▶ _Requirement_
In the listing below, find the line containing "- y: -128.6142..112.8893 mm" and the line containing "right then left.". Repeat exactly those two lines and every line between them.

Segment Start: Excerpted data

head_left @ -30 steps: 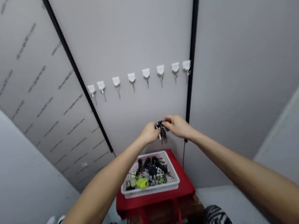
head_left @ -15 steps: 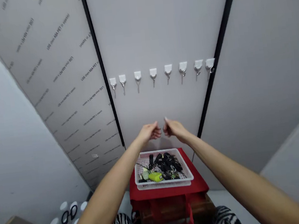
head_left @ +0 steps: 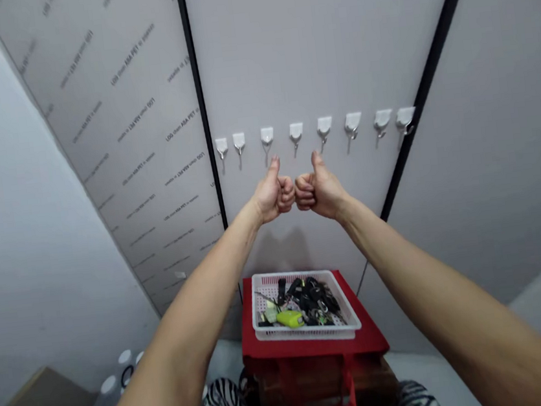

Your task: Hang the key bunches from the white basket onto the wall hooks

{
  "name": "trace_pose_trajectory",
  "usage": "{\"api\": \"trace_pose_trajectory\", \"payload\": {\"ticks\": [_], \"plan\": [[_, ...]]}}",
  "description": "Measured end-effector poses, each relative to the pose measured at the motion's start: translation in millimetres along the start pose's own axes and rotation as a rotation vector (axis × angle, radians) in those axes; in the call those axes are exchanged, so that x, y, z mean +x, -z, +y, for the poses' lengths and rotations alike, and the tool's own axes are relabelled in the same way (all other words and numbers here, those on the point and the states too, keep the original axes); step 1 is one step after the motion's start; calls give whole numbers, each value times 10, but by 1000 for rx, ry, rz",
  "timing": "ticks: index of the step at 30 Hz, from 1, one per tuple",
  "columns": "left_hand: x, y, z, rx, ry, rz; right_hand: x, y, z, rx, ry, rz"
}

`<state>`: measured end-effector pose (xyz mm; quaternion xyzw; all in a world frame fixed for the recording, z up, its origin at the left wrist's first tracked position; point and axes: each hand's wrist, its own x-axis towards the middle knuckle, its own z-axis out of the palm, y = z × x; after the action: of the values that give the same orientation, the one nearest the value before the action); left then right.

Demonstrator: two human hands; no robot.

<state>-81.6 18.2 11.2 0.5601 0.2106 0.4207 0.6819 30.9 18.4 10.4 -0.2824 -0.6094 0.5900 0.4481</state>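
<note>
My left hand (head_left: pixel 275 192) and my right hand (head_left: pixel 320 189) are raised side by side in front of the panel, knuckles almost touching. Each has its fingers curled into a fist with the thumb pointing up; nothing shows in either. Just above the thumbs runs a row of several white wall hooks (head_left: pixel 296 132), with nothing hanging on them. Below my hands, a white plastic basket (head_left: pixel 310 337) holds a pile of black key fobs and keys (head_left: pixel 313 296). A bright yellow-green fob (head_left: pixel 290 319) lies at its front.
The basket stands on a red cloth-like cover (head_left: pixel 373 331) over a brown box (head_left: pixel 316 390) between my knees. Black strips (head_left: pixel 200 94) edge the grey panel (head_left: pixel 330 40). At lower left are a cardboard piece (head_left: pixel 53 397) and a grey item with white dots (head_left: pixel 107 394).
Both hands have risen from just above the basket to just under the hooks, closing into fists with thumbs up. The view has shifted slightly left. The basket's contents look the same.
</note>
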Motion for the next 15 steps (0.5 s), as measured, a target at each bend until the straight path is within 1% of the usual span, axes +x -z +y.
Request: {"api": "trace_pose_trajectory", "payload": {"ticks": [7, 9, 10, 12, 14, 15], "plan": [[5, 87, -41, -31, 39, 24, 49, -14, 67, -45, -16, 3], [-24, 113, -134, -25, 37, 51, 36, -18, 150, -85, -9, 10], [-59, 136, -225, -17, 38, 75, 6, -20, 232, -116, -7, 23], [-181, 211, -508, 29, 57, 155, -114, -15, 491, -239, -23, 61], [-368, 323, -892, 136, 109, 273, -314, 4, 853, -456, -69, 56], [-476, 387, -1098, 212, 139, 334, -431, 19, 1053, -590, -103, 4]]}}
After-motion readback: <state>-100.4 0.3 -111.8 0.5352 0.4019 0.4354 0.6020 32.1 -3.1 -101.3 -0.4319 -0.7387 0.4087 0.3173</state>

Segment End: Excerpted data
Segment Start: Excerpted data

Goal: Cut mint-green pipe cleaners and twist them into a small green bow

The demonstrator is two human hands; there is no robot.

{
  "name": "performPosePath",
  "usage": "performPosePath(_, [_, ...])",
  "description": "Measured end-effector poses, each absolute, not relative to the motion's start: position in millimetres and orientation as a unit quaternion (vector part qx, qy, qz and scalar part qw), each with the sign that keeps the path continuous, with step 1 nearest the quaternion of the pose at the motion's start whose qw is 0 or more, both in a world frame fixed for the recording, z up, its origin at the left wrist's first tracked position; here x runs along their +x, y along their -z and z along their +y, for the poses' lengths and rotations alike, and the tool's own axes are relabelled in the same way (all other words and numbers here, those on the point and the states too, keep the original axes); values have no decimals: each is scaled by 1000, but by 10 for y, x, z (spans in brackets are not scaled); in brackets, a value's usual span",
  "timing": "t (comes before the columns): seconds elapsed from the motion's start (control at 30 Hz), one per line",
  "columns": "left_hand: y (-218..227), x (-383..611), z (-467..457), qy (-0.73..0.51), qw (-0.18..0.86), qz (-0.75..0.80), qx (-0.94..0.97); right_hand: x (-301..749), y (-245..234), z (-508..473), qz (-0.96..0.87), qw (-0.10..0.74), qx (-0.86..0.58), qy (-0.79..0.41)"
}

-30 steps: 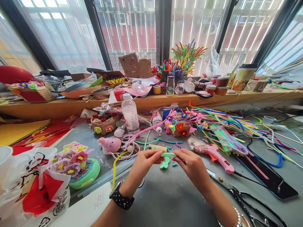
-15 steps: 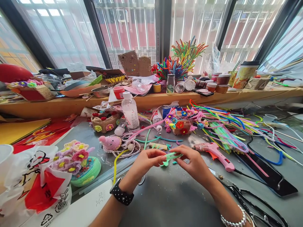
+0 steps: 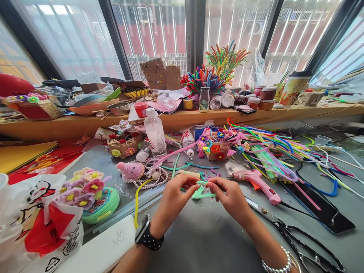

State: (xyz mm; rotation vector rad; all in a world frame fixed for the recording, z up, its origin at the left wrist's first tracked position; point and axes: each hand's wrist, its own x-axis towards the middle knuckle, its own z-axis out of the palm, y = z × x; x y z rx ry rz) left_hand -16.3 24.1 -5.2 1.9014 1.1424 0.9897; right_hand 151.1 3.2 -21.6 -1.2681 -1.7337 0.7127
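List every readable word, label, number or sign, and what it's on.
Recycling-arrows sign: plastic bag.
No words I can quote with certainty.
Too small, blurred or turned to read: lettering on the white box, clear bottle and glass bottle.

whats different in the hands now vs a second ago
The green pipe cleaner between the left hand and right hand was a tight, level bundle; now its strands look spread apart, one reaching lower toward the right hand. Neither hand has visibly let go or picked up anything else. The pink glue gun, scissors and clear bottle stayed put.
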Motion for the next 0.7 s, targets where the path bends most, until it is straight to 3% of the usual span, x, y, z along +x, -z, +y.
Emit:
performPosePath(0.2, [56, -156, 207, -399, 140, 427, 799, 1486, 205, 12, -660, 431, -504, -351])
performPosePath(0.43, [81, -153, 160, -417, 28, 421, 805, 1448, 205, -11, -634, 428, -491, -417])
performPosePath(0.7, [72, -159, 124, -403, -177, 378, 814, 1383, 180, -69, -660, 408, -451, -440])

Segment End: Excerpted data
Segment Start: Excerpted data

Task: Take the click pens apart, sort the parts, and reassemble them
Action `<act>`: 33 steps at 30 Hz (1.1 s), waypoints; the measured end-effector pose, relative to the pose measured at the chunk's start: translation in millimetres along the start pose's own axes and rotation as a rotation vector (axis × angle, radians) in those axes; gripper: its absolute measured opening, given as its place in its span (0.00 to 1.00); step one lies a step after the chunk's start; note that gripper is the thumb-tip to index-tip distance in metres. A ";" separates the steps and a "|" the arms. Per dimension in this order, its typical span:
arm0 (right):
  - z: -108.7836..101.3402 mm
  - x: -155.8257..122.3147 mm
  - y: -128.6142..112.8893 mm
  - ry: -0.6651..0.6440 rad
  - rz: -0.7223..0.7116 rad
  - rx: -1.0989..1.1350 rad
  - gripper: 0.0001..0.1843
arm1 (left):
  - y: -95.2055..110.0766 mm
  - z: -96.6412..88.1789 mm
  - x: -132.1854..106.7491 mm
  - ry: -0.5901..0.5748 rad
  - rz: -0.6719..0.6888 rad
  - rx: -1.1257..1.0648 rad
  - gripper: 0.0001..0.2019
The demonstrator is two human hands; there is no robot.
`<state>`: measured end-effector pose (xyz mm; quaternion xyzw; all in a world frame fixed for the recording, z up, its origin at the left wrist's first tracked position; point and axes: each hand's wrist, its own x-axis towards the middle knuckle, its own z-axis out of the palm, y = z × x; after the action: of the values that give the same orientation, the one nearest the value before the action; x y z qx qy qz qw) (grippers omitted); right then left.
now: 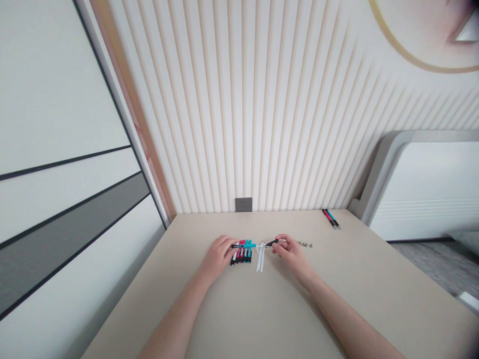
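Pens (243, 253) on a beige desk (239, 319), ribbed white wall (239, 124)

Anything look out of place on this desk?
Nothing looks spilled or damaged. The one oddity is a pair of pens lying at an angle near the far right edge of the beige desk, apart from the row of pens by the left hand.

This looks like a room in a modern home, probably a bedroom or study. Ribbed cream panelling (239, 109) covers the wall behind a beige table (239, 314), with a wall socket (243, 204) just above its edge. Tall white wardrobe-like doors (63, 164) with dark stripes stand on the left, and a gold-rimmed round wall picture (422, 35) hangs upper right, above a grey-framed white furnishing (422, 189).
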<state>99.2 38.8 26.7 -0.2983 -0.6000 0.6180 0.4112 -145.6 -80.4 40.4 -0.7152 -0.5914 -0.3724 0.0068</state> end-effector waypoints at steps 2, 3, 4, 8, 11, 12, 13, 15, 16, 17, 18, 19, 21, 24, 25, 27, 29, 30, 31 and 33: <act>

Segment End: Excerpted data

▶ _Reply to the exercise_
  - y: -128.6142..112.8893 mm
  - ry: -0.6651..0.6440 rad
  - rz: -0.7223..0.7116 rad
  - rx: -1.0989..1.1350 rad
  - gripper: 0.0001..0.1843
arm1 (left):
  - y: -95.2055..110.0766 mm
  - z: -96.6412..88.1789 mm
  - x: -132.1854..106.7491 mm
  - ry: -0.5901..0.5748 rad
  - rz: -0.6719..0.6888 rad
  - rx: -1.1257..1.0648 rad
  - gripper: 0.0001..0.2019
The demonstrator is two human hands; there is no robot.
`<state>`: measured end-effector pose (xyz mm; quaternion xyzw; all in a world frame fixed for the recording, z up, its origin at the left wrist's first tracked position; point and axes: each hand's wrist, its own x-axis towards the middle knuckle, its own z-axis out of the palm, y = z × x; after the action: of the values that give the same orientation, the one nearest the value before the action; x y z qx qy qz qw) (grippers omitted); right then left.

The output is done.